June 25, 2013 06:00 AM ET

Conclusions

The D-Link 932L is the least expensive camera of the test group while offering the most robust set of configuration options. The flip side of that is that the portal software wasn't as easy to use as some other offerings. But if you're okay with a 640 x 480 pixel images, the 932L is a good value.

The $149 Dropcam offers 1280 x 720 pixel image quality, worked reliably in tests and was very easy to set up and use. It's an excellent choice for basic video security monitoring, especially for the less technically adept.

Samsung's portal for the 640 x 480-pixel SmartCam SNH-1011N was also easy to use, and its ability to upload video clips directly to your YouTube account could save you money on a cloud storage subscription. But the camera is quite a bit more expensive than its closest competitor, the D-Link 932L, and I experienced technical glitches when using the portal and mobile apps.

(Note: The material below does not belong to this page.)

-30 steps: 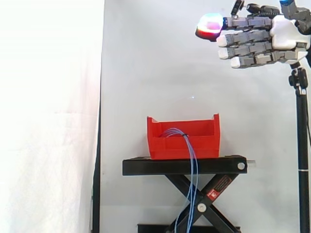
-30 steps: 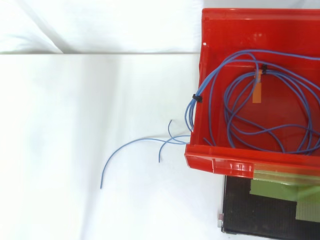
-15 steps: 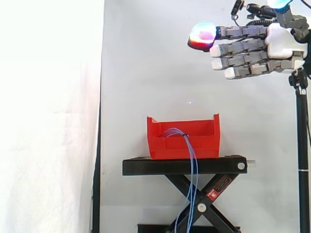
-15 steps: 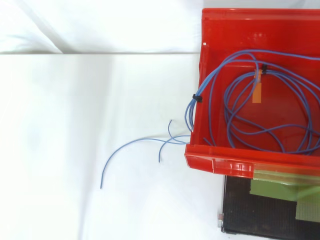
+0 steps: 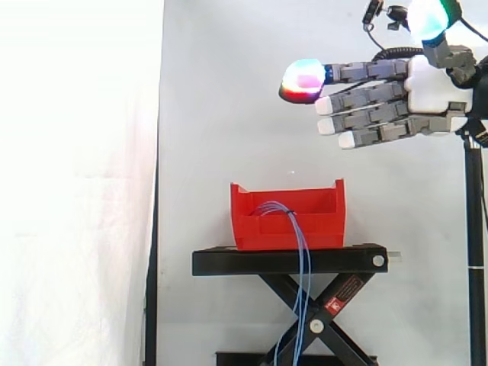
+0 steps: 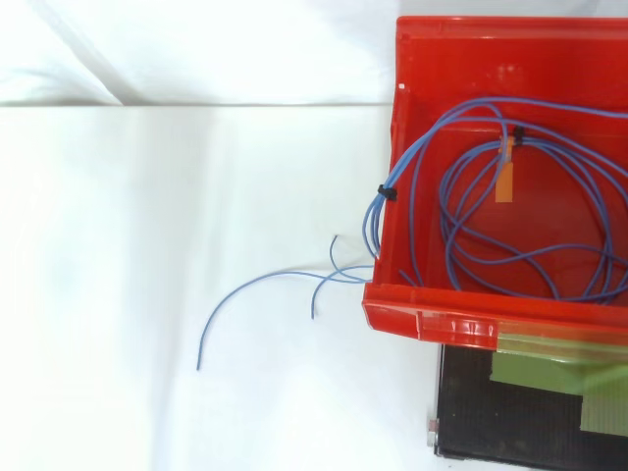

Logitech's 750n, which uses home electrical outlets and wiring as its network, avoids the interference and range limitations associated with relying on Wi-Fi. Given that mobile users will also be dealing with bandwidth issues and propagation delays associated with cellular wireless, the value of eliminating Wi-Fi cannot be overstated. The camera's software also allows for recording and playback on a PC or Mac without the need to pay a monthly subscription service.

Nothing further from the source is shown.